🤖 AI Summary
Open-vocabulary semantic segmentation (OVSS) suffers from poor discriminative modeling for unseen categories, primarily due to domain shift between base training and open-world inference, coupled with ill-defined latent semantic understanding mechanisms. To address this, we propose X-Agent, the first framework introducing a latent-semantic-aware “agent” mechanism. It employs agent-guided cross-attention to dynamically model cross-modal semantic alignment, thereby enhancing the perceptibility and generalizability of implicit semantics within vision-language models (VLMs). Built upon pre-trained VLMs, X-Agent integrates inductive latent semantic analysis and jointly optimizes multimodal representations for both consistency and discriminability.
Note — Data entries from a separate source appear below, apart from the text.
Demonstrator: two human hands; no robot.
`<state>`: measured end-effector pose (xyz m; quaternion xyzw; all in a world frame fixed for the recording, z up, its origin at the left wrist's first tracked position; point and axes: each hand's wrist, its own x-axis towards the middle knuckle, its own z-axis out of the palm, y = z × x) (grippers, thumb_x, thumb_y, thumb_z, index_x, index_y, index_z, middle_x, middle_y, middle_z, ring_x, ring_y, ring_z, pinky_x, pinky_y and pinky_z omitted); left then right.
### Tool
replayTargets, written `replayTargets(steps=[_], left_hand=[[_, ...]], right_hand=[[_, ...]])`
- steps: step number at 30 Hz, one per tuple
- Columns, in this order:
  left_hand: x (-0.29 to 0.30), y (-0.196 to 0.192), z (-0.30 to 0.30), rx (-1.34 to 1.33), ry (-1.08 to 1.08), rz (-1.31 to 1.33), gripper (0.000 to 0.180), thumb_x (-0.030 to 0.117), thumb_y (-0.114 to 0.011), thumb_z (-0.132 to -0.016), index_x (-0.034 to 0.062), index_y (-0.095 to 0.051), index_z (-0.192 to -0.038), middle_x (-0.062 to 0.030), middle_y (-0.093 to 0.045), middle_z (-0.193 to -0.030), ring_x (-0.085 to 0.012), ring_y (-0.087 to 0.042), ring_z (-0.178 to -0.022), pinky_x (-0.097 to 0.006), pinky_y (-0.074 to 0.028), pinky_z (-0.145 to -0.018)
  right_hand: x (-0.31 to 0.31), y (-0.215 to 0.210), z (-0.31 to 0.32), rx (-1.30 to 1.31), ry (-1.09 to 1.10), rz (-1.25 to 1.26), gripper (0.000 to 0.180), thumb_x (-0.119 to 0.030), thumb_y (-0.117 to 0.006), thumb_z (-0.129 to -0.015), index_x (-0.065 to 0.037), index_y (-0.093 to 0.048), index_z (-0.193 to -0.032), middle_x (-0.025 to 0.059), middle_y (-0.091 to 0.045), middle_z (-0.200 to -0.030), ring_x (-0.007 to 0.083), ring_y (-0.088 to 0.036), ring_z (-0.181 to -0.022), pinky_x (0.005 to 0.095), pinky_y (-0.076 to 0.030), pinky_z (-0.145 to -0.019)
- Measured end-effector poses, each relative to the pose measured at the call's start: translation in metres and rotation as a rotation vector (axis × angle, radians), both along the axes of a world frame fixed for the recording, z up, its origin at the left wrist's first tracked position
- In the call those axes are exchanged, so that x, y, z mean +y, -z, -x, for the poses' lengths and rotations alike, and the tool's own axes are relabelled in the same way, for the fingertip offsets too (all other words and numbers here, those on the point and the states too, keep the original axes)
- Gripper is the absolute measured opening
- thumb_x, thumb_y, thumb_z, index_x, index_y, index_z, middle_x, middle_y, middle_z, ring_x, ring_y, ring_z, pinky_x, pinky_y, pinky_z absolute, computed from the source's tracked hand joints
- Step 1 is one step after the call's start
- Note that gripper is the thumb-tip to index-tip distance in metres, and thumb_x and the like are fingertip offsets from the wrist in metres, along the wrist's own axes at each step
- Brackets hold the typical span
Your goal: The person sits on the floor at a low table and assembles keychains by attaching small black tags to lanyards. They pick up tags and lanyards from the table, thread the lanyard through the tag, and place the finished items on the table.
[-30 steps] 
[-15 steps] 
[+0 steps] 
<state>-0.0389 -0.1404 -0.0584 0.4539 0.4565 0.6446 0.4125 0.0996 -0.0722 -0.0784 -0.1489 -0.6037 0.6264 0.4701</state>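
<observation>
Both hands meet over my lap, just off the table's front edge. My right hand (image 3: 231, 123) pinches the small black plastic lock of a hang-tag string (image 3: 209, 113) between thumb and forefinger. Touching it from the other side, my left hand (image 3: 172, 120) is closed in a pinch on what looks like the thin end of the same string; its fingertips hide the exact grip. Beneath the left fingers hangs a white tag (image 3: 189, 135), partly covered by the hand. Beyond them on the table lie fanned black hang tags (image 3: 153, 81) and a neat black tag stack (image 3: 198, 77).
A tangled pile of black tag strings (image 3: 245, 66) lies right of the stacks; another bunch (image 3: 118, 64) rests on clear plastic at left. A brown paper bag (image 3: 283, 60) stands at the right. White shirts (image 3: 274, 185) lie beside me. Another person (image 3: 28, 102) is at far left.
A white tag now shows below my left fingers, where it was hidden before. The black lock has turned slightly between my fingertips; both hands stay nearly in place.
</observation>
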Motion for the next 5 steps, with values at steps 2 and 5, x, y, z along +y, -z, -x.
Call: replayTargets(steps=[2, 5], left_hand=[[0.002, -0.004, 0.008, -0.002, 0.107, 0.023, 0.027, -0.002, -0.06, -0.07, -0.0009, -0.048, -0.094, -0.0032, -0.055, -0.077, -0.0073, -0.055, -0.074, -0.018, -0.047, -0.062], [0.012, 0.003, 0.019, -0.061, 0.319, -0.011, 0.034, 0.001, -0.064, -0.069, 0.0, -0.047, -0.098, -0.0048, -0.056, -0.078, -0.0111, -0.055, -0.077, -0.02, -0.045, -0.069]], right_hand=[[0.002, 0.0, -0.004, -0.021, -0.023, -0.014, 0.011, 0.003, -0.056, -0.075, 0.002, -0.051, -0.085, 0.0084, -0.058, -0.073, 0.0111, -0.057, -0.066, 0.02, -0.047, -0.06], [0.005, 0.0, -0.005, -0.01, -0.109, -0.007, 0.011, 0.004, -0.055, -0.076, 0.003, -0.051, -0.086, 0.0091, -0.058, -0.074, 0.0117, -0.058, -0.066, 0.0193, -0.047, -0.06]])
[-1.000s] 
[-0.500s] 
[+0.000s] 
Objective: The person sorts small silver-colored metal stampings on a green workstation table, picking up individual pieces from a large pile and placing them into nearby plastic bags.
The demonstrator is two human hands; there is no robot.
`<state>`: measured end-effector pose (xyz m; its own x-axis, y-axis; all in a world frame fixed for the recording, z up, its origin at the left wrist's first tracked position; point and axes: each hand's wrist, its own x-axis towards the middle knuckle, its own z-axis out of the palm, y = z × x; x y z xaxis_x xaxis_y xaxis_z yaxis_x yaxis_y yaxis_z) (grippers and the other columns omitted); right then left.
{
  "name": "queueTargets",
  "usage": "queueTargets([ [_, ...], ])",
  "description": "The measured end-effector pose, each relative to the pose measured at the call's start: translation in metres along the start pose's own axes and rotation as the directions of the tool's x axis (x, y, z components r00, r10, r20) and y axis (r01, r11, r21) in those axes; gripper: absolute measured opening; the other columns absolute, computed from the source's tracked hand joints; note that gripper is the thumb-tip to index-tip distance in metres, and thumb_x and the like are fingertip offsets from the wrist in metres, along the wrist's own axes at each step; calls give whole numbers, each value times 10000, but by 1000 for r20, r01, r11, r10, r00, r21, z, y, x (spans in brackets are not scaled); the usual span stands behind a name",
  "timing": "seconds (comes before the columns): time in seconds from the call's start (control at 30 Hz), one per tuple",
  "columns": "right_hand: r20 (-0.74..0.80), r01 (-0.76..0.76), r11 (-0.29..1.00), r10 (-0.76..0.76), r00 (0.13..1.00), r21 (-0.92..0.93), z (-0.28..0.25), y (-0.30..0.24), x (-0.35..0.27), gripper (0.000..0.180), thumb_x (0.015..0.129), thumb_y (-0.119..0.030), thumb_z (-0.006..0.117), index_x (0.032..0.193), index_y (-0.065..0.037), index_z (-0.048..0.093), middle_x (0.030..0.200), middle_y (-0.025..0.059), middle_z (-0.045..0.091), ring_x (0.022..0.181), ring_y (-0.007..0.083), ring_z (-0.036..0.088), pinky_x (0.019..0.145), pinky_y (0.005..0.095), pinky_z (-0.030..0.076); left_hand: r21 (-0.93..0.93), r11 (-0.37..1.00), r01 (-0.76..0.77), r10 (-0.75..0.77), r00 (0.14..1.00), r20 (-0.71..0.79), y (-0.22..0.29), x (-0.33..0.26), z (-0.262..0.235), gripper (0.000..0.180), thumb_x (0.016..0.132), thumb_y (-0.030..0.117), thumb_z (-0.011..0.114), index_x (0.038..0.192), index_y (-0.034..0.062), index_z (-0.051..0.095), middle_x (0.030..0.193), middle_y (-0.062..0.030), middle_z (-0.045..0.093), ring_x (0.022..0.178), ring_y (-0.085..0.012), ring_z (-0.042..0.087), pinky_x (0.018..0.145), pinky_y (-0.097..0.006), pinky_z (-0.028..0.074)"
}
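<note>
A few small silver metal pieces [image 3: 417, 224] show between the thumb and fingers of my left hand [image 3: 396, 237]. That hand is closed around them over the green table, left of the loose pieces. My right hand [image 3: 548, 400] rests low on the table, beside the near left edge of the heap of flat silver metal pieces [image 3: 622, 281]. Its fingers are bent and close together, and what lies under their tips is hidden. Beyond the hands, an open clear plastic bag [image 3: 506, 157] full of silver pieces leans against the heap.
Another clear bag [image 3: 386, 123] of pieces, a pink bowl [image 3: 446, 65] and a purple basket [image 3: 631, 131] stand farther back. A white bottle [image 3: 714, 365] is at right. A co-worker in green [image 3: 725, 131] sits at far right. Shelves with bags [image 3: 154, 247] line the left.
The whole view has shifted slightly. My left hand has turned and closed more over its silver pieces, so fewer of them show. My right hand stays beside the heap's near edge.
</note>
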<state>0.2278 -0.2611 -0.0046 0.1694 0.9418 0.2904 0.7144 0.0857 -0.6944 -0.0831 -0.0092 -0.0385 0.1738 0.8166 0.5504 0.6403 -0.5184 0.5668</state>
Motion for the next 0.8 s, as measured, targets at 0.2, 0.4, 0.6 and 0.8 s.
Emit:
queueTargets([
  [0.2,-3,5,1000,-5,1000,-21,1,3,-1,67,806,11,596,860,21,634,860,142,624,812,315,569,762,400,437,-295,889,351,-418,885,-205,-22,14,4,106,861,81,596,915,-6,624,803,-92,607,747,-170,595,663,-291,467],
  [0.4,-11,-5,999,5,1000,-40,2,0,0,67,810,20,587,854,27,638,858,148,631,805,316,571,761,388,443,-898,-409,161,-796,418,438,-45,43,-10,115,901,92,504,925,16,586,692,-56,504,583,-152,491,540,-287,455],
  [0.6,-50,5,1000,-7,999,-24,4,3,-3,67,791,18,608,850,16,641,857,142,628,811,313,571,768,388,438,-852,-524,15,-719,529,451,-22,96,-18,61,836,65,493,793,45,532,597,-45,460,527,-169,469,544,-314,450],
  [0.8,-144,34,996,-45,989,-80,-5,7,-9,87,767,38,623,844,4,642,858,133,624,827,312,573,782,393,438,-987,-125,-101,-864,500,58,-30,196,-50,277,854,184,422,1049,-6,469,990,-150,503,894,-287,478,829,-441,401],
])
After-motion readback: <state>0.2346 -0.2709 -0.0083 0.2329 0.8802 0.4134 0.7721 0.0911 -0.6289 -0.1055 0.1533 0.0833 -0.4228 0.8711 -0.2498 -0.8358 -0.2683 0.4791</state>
Evaluated on multiple benchmarks, X-Agent achieves state-of-the-art performance, significantly improves latent semantic saliency, and demonstrates superior robustness and generalization—particularly in unseen category discovery and pixel-level segmentation.
📝 Abstract
Open-vocabulary semantic segmentation (OVSS) conducts pixel-level classification via text-driven alignment, where the domain discrepancy between base category training and open-vocabulary inference poses challenges in discriminative modeling of latent unseen category. To address this challenge, existing vision-language model (VLM)-based approaches demonstrate commendable performance through pre-trained multi-modal representations. However, the fundamental mechanisms of latent semantic comprehension remain underexplored, making the bottleneck for OVSS. In this work, we initiate a probing experiment to explore distribution patterns and dynamics of latent semantics in VLMs under inductive learning paradigms. Building on these insights, we propose X-Agent, an innovative OVSS framework employing latent semantic-aware ``agent'' to orchestrate cross-modal attention mechanisms, simultaneously optimizing latent semantic dynamic and amplifying its perceptibility. Extensive benchmark evaluations demonstrate that X-Agent achieves state-of-the-art performance while effectively enhancing the latent semantic saliency.